• _ACTIVITY_
Beginning at the first line of the data, print each line exactly, stopping after the line that contains "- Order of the".

• _SUPPLIED INFORMATION_
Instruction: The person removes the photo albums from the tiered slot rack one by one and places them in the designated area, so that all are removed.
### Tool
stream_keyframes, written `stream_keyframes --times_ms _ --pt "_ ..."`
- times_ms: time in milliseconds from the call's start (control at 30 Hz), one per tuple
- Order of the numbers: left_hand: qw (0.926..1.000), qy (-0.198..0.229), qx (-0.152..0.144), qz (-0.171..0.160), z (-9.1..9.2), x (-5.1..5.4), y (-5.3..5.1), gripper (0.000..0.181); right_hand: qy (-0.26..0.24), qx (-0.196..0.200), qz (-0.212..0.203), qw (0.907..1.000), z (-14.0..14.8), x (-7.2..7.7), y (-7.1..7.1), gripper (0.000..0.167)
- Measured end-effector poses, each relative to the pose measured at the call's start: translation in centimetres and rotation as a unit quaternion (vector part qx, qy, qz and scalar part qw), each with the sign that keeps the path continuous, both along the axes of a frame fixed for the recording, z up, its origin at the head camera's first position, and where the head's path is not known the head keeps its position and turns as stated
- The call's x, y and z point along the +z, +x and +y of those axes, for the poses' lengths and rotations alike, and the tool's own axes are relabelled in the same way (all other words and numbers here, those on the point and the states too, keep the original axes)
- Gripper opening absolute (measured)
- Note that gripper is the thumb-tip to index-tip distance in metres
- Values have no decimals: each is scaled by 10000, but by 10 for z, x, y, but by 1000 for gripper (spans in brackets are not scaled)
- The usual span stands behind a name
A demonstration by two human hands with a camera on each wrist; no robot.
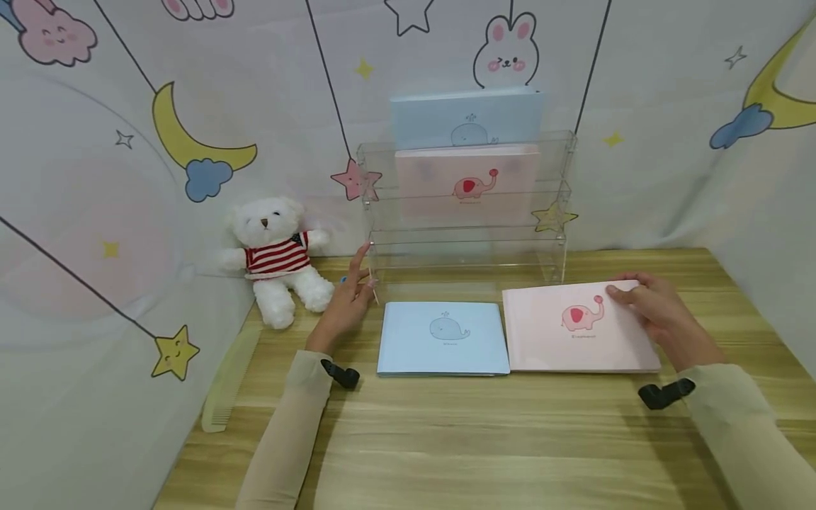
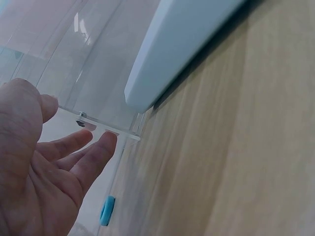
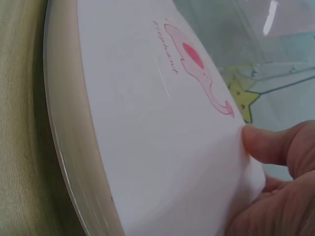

• _RESPONSE TO THIS TASK_
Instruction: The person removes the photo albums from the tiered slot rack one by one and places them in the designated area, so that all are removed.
### Tool
stream_keyframes, written `stream_keyframes --times_ms _ --pt "_ ..."`
- times_ms: time in milliseconds from the call's start (control at 30 Hz), one per tuple
- Order of the numbers: left_hand: qw (0.926..1.000), qy (-0.198..0.229), qx (-0.152..0.144), qz (-0.171..0.160), z (-9.1..9.2), x (-5.1..5.4), y (-5.3..5.1), gripper (0.000..0.181); right_hand: qy (-0.26..0.24), qx (-0.196..0.200), qz (-0.212..0.203), qw (0.907..1.000), z (-14.0..14.8), x (-7.2..7.7), y (-7.1..7.1), gripper (0.000..0.167)

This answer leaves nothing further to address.